[[ Supplied information open ]]
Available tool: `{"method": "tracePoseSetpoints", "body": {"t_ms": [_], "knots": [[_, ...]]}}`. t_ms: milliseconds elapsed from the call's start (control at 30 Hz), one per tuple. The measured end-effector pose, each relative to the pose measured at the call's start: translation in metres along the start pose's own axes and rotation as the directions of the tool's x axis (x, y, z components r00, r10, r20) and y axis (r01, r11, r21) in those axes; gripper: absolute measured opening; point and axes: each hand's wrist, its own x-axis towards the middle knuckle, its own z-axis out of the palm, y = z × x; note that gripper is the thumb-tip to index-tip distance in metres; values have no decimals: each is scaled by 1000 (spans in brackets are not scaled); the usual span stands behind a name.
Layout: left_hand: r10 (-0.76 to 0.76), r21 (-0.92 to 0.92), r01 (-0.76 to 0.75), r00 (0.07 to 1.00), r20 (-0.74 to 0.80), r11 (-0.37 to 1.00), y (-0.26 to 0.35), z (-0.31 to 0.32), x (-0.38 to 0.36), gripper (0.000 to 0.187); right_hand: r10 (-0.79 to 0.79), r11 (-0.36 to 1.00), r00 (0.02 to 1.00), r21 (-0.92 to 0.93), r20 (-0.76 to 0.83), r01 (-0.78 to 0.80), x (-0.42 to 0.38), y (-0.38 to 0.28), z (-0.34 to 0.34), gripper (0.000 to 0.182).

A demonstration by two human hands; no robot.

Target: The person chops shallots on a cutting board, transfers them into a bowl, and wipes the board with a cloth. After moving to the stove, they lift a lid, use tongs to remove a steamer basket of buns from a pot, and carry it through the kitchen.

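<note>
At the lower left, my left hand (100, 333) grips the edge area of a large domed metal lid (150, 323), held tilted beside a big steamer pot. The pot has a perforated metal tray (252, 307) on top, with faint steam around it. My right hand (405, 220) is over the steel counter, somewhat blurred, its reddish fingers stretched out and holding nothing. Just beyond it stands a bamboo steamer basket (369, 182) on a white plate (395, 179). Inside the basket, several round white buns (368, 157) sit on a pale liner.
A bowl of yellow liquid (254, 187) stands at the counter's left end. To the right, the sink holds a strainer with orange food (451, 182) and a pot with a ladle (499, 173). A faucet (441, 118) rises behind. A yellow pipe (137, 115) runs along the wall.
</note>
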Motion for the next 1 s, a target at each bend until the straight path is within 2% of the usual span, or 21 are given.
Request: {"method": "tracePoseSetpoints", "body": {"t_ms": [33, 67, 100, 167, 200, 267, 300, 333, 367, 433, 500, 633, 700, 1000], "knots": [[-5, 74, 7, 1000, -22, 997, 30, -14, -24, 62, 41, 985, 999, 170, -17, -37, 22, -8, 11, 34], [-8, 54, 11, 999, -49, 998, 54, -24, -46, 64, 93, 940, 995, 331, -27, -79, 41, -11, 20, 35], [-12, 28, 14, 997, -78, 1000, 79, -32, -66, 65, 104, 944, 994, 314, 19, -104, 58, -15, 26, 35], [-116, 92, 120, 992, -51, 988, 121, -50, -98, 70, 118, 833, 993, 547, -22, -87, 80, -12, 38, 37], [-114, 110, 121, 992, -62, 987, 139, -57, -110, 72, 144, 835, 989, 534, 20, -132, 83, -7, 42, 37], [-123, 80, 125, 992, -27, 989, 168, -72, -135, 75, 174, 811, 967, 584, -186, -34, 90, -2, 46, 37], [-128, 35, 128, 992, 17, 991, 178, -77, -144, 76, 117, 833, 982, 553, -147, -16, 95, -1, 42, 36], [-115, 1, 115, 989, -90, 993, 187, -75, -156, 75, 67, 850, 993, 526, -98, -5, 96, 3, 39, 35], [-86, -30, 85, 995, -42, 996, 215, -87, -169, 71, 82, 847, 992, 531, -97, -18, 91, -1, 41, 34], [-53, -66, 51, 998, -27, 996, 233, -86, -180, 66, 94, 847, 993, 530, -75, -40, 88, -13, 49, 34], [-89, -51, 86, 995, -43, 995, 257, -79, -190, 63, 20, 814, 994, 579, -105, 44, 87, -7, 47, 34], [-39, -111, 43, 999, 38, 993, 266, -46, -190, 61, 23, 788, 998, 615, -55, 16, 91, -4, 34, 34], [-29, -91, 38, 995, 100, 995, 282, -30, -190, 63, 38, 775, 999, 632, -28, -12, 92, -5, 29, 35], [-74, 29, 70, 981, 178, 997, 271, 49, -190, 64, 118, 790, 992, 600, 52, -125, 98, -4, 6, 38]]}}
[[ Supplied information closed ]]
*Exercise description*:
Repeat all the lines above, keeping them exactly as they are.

*Task response*:
Available tool: `{"method": "tracePoseSetpoints", "body": {"t_ms": [_], "knots": [[_, ...]]}}`. t_ms: milliseconds elapsed from the call's start (control at 30 Hz), one per tuple. The measured end-effector pose, each relative to the pose measured at the call's start: translation in metres along the start pose's own axes and rotation as the directions of the tool's x axis (x, y, z components r00, r10, r20) and y axis (r01, r11, r21) in those axes; gripper: absolute measured opening; point and axes: each hand's wrist, its own x-axis towards the middle knuckle, its own z-axis out of the palm, y = z × x; note that gripper is the thumb-tip to index-tip distance in metres; values have no decimals: each is scaled by 1000 (spans in brackets are not scaled); the usual span stands behind a name.
Layout: left_hand: r10 (-0.76 to 0.76), r21 (-0.92 to 0.92), r01 (-0.76 to 0.75), r00 (0.07 to 1.00), r20 (-0.74 to 0.80), r11 (-0.37 to 1.00), y (-0.26 to 0.35), z (-0.31 to 0.32), x (-0.38 to 0.36), gripper (0.000 to 0.187); right_hand: r10 (-0.79 to 0.79), r11 (-0.36 to 1.00), r00 (0.02 to 1.00), r21 (-0.92 to 0.93), r20 (-0.76 to 0.83), r01 (-0.78 to 0.80), x (-0.42 to 0.38), y (-0.38 to 0.28), z (-0.34 to 0.34), gripper (0.000 to 0.182).

A demonstration by two human hands; no robot.

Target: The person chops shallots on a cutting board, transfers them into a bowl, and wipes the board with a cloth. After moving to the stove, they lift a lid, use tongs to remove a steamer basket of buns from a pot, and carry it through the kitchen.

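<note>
At the lower left, my left hand (100, 333) grips the edge area of a large domed metal lid (150, 323), held tilted beside a big steamer pot. The pot has a perforated metal tray (252, 307) on top, with faint steam around it. My right hand (405, 220) is over the steel counter, somewhat blurred, its reddish fingers stretched out and holding nothing. Just beyond it stands a bamboo steamer basket (369, 182) on a white plate (395, 179). Inside the basket, several round white buns (368, 157) sit on a pale liner.
A bowl of yellow liquid (254, 187) stands at the counter's left end. To the right, the sink holds a strainer with orange food (451, 182) and a pot with a ladle (499, 173). A faucet (441, 118) rises behind. A yellow pipe (137, 115) runs along the wall.
</note>
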Motion for the next 1 s, a target at each bend until the straight path is within 2% of the usual span, or 21 are given.
Request: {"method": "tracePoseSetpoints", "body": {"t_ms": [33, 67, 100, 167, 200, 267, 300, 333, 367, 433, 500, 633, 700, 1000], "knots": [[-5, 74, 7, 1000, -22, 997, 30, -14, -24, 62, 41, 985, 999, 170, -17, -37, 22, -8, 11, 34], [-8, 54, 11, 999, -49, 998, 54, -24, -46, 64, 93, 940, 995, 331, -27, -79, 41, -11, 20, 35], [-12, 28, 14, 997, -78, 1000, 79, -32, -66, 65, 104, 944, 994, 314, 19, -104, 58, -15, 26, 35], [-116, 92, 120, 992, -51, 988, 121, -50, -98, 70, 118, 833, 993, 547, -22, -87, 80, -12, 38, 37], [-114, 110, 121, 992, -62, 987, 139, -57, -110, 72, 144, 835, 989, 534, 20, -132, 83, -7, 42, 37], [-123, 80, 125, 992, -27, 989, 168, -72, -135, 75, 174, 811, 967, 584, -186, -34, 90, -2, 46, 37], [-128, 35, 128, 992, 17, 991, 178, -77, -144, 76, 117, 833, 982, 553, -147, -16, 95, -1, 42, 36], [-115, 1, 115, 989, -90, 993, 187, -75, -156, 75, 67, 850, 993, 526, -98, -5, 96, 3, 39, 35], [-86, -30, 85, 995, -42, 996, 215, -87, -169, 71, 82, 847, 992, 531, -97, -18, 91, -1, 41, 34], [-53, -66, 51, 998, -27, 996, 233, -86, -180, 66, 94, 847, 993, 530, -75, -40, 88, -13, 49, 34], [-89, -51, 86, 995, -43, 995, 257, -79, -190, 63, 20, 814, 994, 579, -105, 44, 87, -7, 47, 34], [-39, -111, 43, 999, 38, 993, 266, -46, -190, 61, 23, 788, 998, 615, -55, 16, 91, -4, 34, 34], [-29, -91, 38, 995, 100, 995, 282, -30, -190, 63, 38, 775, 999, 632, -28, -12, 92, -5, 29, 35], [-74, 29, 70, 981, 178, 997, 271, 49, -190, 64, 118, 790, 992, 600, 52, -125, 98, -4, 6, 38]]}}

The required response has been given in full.